### Task description
Tally every line of the material where "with" occurs, then write the total by itself.
Supplied information START
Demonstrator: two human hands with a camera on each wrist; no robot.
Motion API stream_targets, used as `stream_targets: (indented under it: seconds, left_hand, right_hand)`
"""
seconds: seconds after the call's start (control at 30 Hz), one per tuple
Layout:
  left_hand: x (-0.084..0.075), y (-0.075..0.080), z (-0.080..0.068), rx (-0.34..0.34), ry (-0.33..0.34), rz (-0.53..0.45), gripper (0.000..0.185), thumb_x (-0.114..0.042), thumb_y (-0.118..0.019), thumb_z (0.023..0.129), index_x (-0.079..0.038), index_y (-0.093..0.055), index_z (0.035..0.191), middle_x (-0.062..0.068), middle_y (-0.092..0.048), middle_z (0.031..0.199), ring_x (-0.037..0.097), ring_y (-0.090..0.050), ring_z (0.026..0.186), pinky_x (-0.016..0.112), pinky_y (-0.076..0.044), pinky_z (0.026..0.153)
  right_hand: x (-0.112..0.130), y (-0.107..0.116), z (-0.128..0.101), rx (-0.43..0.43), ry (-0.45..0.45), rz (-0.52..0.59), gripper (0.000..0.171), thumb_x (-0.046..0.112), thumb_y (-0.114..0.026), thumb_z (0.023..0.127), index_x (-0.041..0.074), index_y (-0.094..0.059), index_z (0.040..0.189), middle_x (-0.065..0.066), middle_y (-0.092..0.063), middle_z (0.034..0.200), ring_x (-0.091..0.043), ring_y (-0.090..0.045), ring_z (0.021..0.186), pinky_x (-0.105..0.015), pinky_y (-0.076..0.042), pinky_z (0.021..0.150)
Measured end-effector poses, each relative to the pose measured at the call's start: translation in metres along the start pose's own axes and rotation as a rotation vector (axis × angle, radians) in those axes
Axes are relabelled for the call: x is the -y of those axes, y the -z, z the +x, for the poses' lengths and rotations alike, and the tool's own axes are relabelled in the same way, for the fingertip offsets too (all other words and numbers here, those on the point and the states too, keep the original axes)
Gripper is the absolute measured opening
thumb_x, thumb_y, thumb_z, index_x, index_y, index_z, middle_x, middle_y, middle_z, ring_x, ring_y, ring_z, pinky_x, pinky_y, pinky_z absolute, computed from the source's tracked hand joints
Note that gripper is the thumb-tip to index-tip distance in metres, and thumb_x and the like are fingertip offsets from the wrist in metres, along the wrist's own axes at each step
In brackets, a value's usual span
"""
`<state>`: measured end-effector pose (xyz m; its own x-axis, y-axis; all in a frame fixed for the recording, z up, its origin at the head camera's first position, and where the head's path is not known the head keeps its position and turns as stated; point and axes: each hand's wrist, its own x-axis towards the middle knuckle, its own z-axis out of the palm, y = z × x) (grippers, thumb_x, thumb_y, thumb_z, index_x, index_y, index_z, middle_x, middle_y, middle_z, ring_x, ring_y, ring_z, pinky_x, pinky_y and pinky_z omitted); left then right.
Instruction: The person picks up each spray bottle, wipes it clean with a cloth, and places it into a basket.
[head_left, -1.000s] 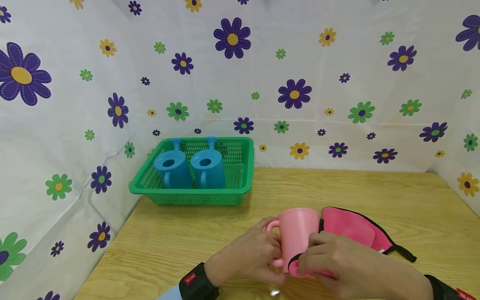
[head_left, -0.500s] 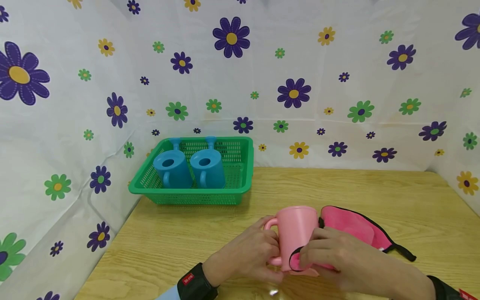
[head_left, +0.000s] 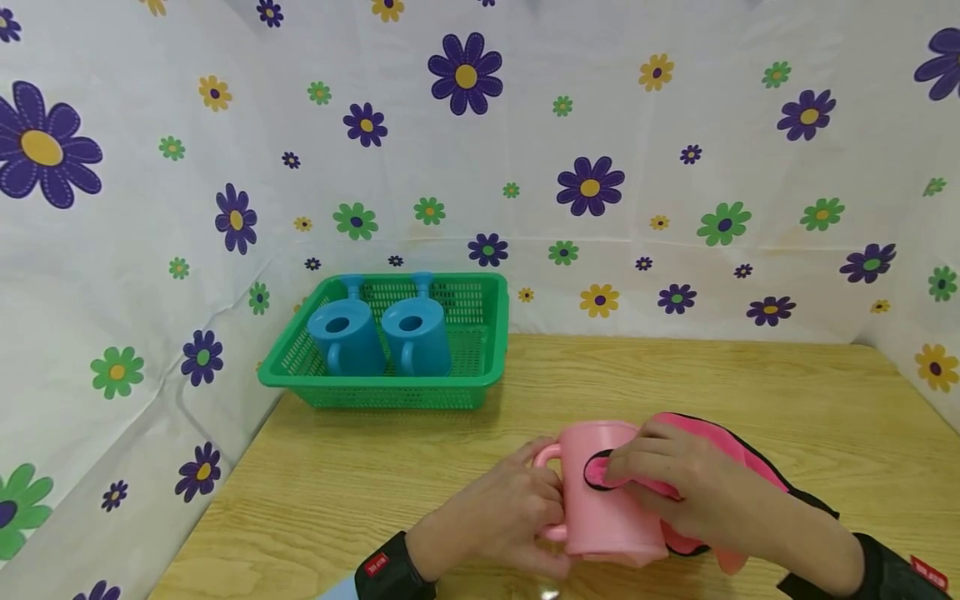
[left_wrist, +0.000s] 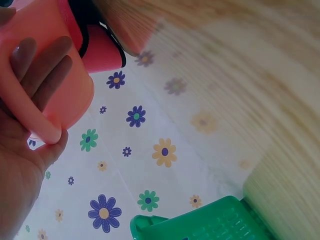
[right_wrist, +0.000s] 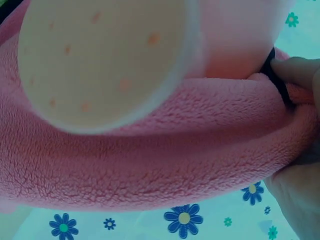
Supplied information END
### Answer to this task
2